Doch weil das Landgericht Dresden in einem ersten Verfahren die Gruppe um Tom W. vom Vorwurf der Bildung einer kriminellen Vereinigung freisprach, lehnte es der Generalbundesanwalt 2008 ab, das Verfahren gegen die "Sturm 34"-Mitglieder an sich zu ziehen. Zwar wurde die Nazi-Kameradschaft in späteren Verfahren als kriminelle Vereinigung eingestuft, doch es blieb bei Bewährungsstrafen für Tom W. und die Mitangeklagten. Der damalige Bürgermeister von Mittweida, Matthias Damm, CDU, kritisierte die sich über mehrere Jahre hinziehende Verfahrensdauer: Die Unabhängigkeit der Justiz dürfe nicht "in Untätigkeit ausarten", sagte Damm 2012.

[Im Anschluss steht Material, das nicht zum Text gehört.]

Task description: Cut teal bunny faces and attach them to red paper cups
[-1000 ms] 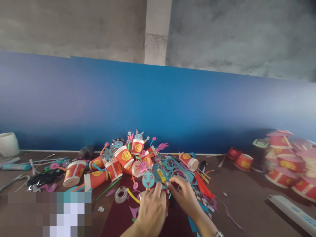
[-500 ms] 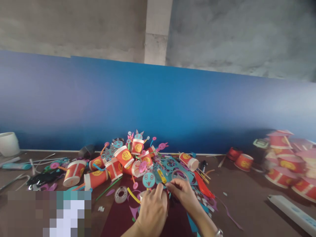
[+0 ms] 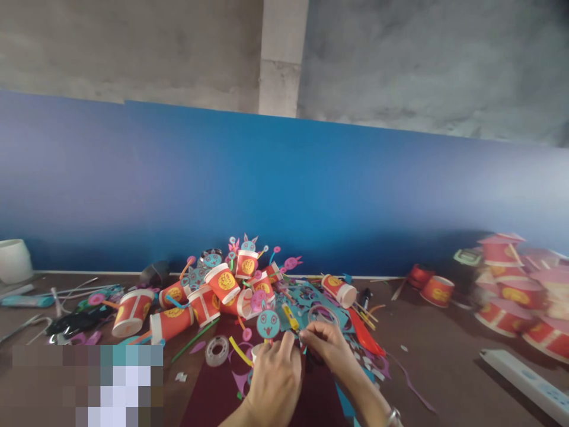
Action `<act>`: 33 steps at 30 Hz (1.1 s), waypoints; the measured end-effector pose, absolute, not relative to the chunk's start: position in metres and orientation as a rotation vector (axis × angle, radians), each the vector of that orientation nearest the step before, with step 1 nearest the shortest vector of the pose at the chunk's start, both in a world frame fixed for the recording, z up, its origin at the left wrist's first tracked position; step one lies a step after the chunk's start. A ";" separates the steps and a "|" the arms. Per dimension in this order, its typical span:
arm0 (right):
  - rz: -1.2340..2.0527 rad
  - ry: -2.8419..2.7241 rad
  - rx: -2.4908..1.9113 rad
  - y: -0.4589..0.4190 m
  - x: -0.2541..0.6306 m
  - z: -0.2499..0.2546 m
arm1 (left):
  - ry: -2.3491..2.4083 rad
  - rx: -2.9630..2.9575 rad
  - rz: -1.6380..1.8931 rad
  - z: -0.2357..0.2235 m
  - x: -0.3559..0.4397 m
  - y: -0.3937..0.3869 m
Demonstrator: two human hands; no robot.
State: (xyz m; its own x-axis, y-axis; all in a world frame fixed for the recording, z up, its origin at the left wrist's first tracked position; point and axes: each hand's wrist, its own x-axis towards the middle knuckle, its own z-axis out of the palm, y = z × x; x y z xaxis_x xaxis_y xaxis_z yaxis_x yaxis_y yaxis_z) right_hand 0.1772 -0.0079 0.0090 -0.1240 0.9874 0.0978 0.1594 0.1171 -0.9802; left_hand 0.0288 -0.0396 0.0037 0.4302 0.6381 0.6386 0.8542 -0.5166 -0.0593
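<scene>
My left hand [image 3: 276, 369] is closed around a paper cup [image 3: 255, 352], mostly hidden behind the fingers. Above the knuckles rises a round blue paper face [image 3: 268, 324] with pointed ears and an open mouth, seemingly attached to that cup. Close beside it, my right hand [image 3: 325, 343] pinches thumb and fingers together at the cup's right side. Whatever lies in that pinch is too small to make out. Just beyond the hands lies a yellow utility knife [image 3: 290, 316]. A clear tape roll [image 3: 217, 351] and a yellow straw [image 3: 240, 351] are to their left.
Several red paper cups [image 3: 223, 283] with paper faces and straw arms are heaped ahead. Blue paper scraps [image 3: 306, 296], a larger tape ring [image 3: 323, 316] and a red plastic piece [image 3: 365, 335] lie right of it. Farther right are stacked red cups [image 3: 502, 317] and a power strip [image 3: 527, 379].
My right fingertips have drawn slightly down and closer together near the cup. My left hand keeps its grip, almost still.
</scene>
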 end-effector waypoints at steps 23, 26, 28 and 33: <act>1.028 -1.555 -1.211 -0.009 0.174 0.011 | -1.327 -2.284 -0.802 0.002 0.029 -0.038; 0.968 -1.592 -1.189 -0.011 0.172 0.013 | -1.319 -2.306 -0.816 -0.001 0.029 -0.039; 0.946 -1.591 -1.181 -0.011 0.172 0.013 | -1.325 -2.314 -0.827 -0.002 0.029 -0.039; 0.905 -1.603 -1.178 -0.011 0.170 0.015 | -1.393 -2.315 -0.826 0.001 0.026 -0.035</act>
State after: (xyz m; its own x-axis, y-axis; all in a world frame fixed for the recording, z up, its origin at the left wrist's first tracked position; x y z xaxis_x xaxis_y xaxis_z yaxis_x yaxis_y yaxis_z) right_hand 0.1704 -0.0114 0.0152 -0.1183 0.9617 0.2474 0.2849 0.2716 -0.9193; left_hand 0.0260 -0.0352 0.0013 0.3591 0.6971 0.6206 0.8789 -0.4763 0.0263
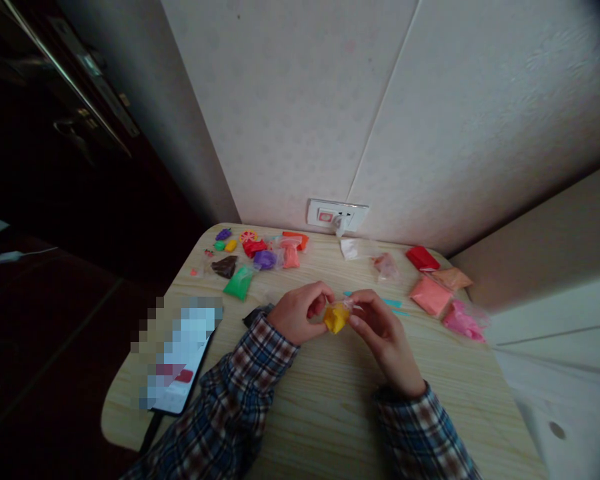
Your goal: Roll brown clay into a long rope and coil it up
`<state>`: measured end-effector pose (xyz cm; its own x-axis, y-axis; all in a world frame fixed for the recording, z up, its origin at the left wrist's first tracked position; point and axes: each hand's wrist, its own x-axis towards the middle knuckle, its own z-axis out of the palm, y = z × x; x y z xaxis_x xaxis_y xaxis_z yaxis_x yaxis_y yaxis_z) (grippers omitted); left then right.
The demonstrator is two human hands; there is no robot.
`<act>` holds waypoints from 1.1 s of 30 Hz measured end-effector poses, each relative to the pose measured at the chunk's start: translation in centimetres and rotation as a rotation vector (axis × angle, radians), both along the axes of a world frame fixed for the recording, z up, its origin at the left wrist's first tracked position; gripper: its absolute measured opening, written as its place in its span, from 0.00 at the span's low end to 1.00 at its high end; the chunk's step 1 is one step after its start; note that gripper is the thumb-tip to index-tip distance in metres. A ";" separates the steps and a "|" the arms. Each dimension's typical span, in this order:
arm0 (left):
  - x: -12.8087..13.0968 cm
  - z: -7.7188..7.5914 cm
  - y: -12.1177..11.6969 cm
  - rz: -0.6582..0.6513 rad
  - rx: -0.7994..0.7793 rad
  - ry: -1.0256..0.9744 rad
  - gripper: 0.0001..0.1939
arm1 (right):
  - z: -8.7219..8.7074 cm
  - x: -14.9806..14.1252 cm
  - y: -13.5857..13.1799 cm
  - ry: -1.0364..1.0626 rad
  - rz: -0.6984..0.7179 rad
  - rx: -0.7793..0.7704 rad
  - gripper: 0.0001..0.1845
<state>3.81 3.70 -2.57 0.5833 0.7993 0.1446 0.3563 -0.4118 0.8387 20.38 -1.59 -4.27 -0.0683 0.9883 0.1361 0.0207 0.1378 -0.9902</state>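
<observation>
Over the middle of the table, a small clear bag of yellow clay (336,319) is held between both hands. My left hand (303,311) pinches its left side with thumb and forefinger. My right hand (383,337) grips the clear plastic at its upper right, fingers closed. Behind my right hand lie thin blue sticks (393,303), partly covered by it. A bag with black contents (256,315) rests beside my left wrist, partly hidden by the sleeve. Farther left sits a bag of green clay (239,283).
Bags of brown (225,267), purple (265,260) and red clay (255,248) lie at the back left, near small fruit shapes (223,235). Coral (431,295) and pink bags (464,321) are at right. A phone (187,360) with a cable lies left; a wall socket (337,215) holds a plug.
</observation>
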 end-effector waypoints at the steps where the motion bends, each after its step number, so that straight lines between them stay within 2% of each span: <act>1: 0.0 -0.1 0.1 0.006 0.003 -0.010 0.12 | 0.0 0.0 0.0 0.014 0.001 0.009 0.08; 5: 0.0 -0.4 0.3 0.010 0.006 -0.053 0.12 | -0.4 -0.3 0.1 0.026 -0.045 0.034 0.11; 11: -0.1 -0.3 0.4 0.093 -0.074 -0.166 0.12 | -0.7 -0.5 0.2 0.077 -0.166 0.032 0.11; 16: -0.3 0.0 0.4 0.070 -0.087 -0.180 0.11 | -0.5 -0.5 0.2 0.102 -0.161 0.040 0.11; 20: -0.2 -0.3 0.4 0.112 -0.145 -0.250 0.13 | -0.4 -0.6 0.1 0.081 -0.173 0.066 0.11; 24: -0.3 -0.7 0.7 0.162 -0.227 -0.297 0.13 | -0.6 -0.4 0.1 -0.052 -0.228 0.097 0.10; 28: -0.4 -0.6 1.0 0.222 -0.322 -0.404 0.10 | -0.8 -0.1 0.1 -0.304 -0.260 0.186 0.07; 33: -0.1 0.1 1.0 0.220 -0.454 -0.597 0.06 | -0.9 -0.1 0.2 -0.536 -0.292 0.290 0.13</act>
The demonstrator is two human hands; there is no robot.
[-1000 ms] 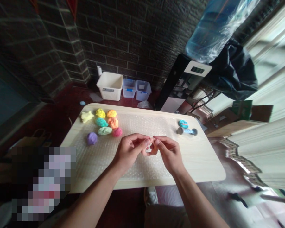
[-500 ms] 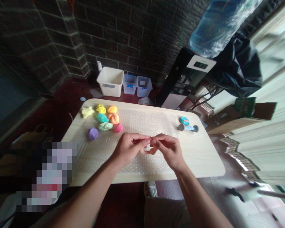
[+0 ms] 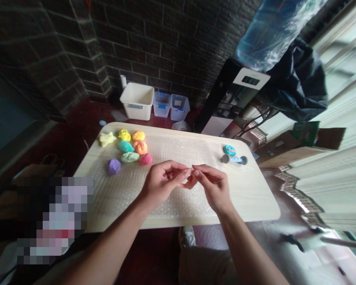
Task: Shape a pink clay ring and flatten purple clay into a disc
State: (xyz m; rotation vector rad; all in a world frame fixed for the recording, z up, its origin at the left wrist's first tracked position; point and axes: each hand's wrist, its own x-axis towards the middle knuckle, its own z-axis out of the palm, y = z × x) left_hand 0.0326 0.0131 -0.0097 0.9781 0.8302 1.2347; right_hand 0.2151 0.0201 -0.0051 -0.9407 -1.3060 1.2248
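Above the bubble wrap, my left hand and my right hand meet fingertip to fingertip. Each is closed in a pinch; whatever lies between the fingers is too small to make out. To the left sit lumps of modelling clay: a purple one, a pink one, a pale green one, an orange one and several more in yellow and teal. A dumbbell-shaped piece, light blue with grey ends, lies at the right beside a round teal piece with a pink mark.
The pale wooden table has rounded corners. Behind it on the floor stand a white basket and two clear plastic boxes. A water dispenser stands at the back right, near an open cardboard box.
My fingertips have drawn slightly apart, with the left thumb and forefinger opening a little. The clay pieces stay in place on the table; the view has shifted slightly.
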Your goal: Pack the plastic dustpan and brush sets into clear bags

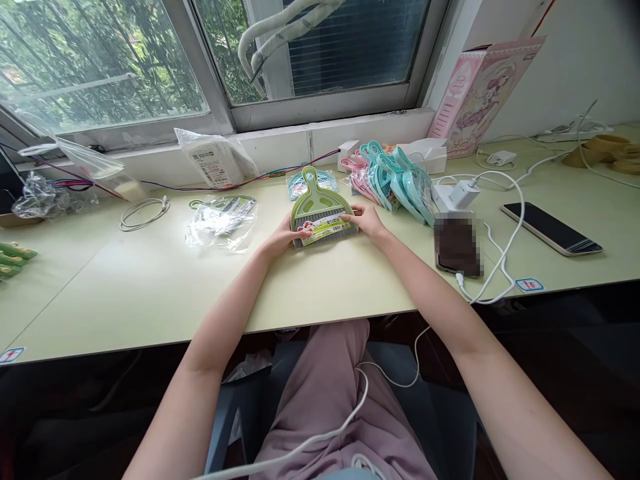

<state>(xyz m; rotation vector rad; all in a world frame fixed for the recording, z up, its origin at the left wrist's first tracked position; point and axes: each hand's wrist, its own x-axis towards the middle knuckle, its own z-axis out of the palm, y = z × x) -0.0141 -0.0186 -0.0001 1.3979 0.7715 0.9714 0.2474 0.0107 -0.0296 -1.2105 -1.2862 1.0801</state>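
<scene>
A small green dustpan with a brush and a printed label [320, 215] lies on the pale green table [150, 293], straight ahead of me. My left hand [284, 239] grips its lower left corner, fingers curled round the edge. My right hand [367, 219] holds its right side, thumb and fingers pinched on it. Just behind the set lies a blue one in its wrapper [306, 181].
A stack of teal and pink dustpan sets [395, 177] stands to the right. Empty clear bags [223, 220] lie to the left. Two phones [457, 243] [550, 228], chargers and white cables [500, 247] fill the right side. A pink box [480, 87] leans by the window.
</scene>
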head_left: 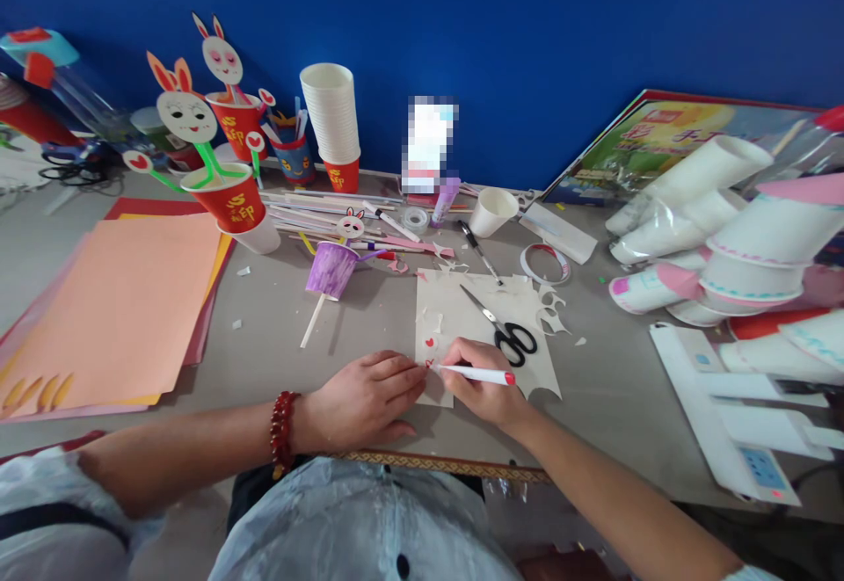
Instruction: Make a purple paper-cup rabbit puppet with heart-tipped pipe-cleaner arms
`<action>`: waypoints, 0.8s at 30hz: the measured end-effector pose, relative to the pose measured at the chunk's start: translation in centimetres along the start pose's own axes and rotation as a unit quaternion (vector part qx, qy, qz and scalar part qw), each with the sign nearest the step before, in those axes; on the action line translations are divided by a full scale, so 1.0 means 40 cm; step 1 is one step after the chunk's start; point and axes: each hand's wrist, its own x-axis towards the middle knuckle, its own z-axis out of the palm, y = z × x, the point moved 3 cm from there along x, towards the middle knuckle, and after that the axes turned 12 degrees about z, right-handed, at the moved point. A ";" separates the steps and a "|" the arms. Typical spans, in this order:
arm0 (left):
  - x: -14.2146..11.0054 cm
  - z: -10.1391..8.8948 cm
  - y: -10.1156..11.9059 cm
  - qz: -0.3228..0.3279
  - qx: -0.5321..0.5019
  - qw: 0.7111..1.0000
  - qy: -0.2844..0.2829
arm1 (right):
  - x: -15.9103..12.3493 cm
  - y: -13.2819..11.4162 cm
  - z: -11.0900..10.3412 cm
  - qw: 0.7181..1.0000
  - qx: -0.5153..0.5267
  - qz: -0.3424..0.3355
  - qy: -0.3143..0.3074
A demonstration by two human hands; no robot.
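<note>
My right hand [486, 388] is closed around a white marker with a red end cap [484, 375], its tip down at a white sheet of paper [435, 396]. Two small red marks show on the sheet, one of them a filled heart [430, 343]. My left hand [373, 396] lies flat with fingers stretched out, its fingertips touching the paper's left edge. Black-handled scissors [505, 330] rest on the paper just beyond my right hand. A purple paper cup [331, 270] with a rabbit face and a stick stands further back on the left.
Coloured paper sheets [119, 308] lie at the left. Behind stand red cups with rabbit figures [228, 199] and a tall stack of white cups [330, 115]. A tape roll [544, 265], a black pen [481, 251] and paper scraps lie beyond the sheet. A power strip [718, 414] is at the right.
</note>
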 end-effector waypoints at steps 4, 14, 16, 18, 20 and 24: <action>0.000 -0.001 0.001 -0.001 0.001 1.000 -0.001 | -0.001 -0.001 0.000 1.000 0.003 -0.003 0.003; 0.002 -0.002 0.001 -0.004 -0.002 1.000 -0.011 | -0.001 -0.006 -0.006 1.000 0.013 -0.001 0.009; 0.002 -0.003 0.000 -0.005 -0.004 1.000 -0.014 | -0.002 -0.007 -0.007 1.000 0.014 -0.001 0.013; 0.002 -0.003 0.000 -0.004 -0.006 1.000 -0.016 | -0.001 -0.008 -0.007 1.000 0.015 -0.001 0.017; 0.002 -0.002 -0.001 -0.004 -0.006 1.000 -0.016 | 0.000 -0.008 -0.007 1.000 0.020 -0.004 0.021; 0.001 -0.001 0.000 -0.002 -0.002 1.000 -0.017 | 0.000 -0.009 -0.009 0.999 0.031 -0.008 0.031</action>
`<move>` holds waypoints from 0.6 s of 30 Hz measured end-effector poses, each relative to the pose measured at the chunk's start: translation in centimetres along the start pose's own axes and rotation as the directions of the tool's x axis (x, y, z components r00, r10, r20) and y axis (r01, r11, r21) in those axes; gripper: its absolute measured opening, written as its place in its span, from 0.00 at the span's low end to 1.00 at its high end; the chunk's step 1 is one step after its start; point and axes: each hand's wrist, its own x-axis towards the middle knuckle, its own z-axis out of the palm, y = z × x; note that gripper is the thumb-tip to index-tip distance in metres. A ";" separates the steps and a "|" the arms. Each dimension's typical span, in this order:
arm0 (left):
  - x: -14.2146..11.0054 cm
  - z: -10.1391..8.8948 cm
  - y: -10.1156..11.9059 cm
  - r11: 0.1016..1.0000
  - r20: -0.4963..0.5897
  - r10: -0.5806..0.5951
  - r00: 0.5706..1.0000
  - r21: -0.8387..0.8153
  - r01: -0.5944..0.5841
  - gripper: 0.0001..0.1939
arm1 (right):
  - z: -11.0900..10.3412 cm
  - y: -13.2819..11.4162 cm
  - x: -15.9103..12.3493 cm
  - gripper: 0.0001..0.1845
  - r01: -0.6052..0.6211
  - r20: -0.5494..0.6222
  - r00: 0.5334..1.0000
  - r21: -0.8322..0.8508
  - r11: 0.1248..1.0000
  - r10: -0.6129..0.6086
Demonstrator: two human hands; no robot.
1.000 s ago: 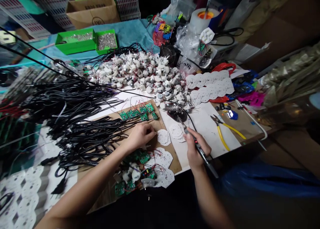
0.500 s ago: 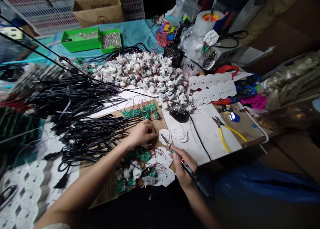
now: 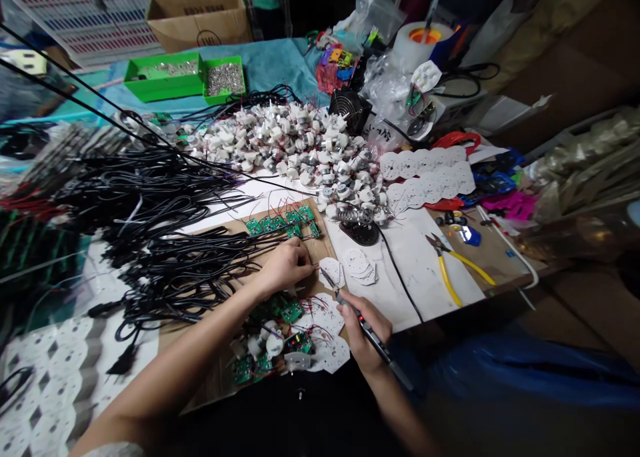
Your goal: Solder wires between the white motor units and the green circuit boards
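My right hand point(image 3: 367, 327) is closed around a soldering iron point(image 3: 367, 329) like a pen. The iron's tip rests over a small white circuit board point(image 3: 331, 272), whether touching it I cannot tell. Just left of that board, my left hand point(image 3: 287, 265) is pinched shut; a thin reddish bit, maybe a wire, shows at its fingertips, too small to name. Beside the board lies a stack of similar white boards point(image 3: 361, 267). Below my hands are larger white boards point(image 3: 327, 352) with red wires, green circuit boards point(image 3: 290, 310) and white round parts point(image 3: 274, 344).
Black power cords point(image 3: 185, 264) cover the left. Behind is a heap of small white motors point(image 3: 290, 137). An iron stand point(image 3: 357, 224) with a coil, yellow-handled cutters point(image 3: 450, 267), a fan point(image 3: 347, 107) and green trays of small metal parts point(image 3: 163, 87) lie around.
The soldering iron and my right hand have shifted very slightly; my left hand keeps its pinch. A dark and green shape now covers the crates at the back.
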 end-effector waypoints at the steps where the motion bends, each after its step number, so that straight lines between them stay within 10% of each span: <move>1: 0.0 0.0 0.0 1.000 -0.005 0.001 1.000 -0.001 -0.001 0.07 | 0.0 0.0 0.0 0.14 0.009 0.001 1.000 -0.002 1.000 -0.009; 18: -0.1 0.2 0.4 0.999 -0.031 -0.009 0.999 0.045 0.011 0.06 | -0.4 0.1 -0.3 0.15 0.024 -0.037 0.999 0.023 0.999 -0.024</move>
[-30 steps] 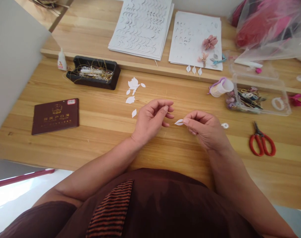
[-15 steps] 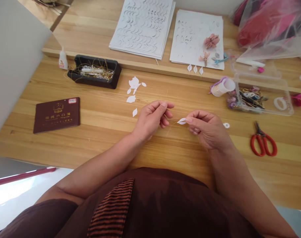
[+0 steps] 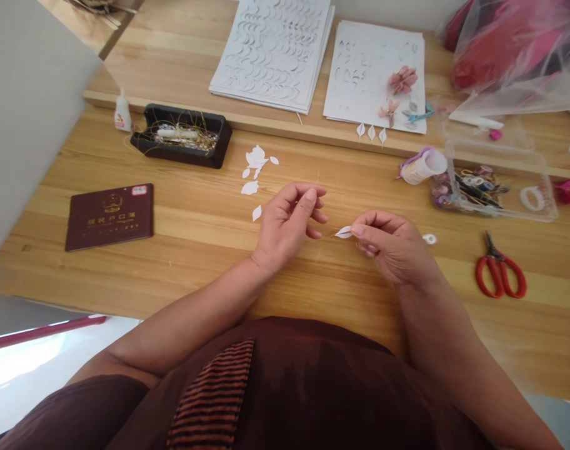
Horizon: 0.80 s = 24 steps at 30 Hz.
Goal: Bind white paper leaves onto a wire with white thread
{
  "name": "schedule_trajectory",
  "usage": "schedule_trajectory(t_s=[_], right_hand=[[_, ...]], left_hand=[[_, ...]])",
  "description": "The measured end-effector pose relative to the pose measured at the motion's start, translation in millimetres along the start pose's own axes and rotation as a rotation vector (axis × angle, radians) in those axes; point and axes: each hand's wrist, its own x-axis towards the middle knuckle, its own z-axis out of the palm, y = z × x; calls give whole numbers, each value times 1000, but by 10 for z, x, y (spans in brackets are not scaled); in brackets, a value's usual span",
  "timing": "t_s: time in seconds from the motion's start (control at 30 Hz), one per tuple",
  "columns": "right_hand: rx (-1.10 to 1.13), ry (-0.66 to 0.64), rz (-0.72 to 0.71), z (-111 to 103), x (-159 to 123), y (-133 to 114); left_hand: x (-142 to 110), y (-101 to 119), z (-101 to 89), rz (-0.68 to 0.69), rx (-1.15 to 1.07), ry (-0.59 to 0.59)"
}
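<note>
Pinching a small white leaf (image 3: 344, 232) by its right end between thumb and forefinger of the right hand (image 3: 392, 247), just right of the centre of the frame. Showing a dark slit or line along the leaf's middle, with a hint of fine strand at the free tip. Curling the fingers of the left hand (image 3: 285, 228) loosely, thumb up against the forefinger, apart from the leaf; impossible to tell whether gripping a thin thread there.

Just left of the left hand, a plain leaf (image 3: 257, 213) flat on the table (image 3: 210, 281), with more white cut-outs (image 3: 255, 156) above it, some overlapping. To the right, a small white ring (image 3: 429, 239) beside the right hand, then red-handled scissors (image 3: 500, 275) lying untouched.

Towards the upper right, three lined leaves (image 3: 372, 132) in a row along the shelf edge, each with a stem-like tip: seemingly done. Judging by the bare surfaces of the loose cut-outs, apparently unworked so far; with the held leaf, seemingly partway. Farther out, a black box (image 3: 219, 147) of tangled gold strands at upper left and pink flowers (image 3: 402, 80) on paper at upper right.
</note>
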Motion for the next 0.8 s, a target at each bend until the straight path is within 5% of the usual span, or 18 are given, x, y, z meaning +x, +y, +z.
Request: schedule_trajectory(t_s=[0.8], right_hand=[[-127,50,-39,89,-21,-7]], left_hand=[[-54,-97,-12,123,269,-227]])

Ministerium hatte keine Erkenntnisse über illegale Weiterführung
Im März 2014 verbot das sächsische Innenministerium (SMI) die Neonazi-Gruppe "Nationale Sozialisten Chemnitz/Raus in die Zukunft". Auf deren Facebook-Profil fand sich damals ein Link zur Gruppe "Revolution-Chemnitz-ANW". Die früheren Aktivisten von "Sturm 34", die sich jetzt "Revolution Chemnitz-ANW" nannten, waren den Behörden offenbar nicht bekannt. "Die derzeit noch nicht identifizierten Betreiber werben dort nicht nur für Aktionen der Nationalen Sozialisten Chemnitz, sondern auch mit besonders aggressiver Wortwahl für die Volkstodkampagne", heißt es in der Verbotsverfügung des SMI.
Die Linke im sächsischen Landtag fragte im Februar 2018 nach Erkenntnissen des SMI über eine illegale Weiterführung des seit 2007 verbotenen "Sturm 34". Die Antwort des Ministeriums: "Im Jahr 2017 wurden keine Erkenntnisse im Sinne der Fragestellung bekannt."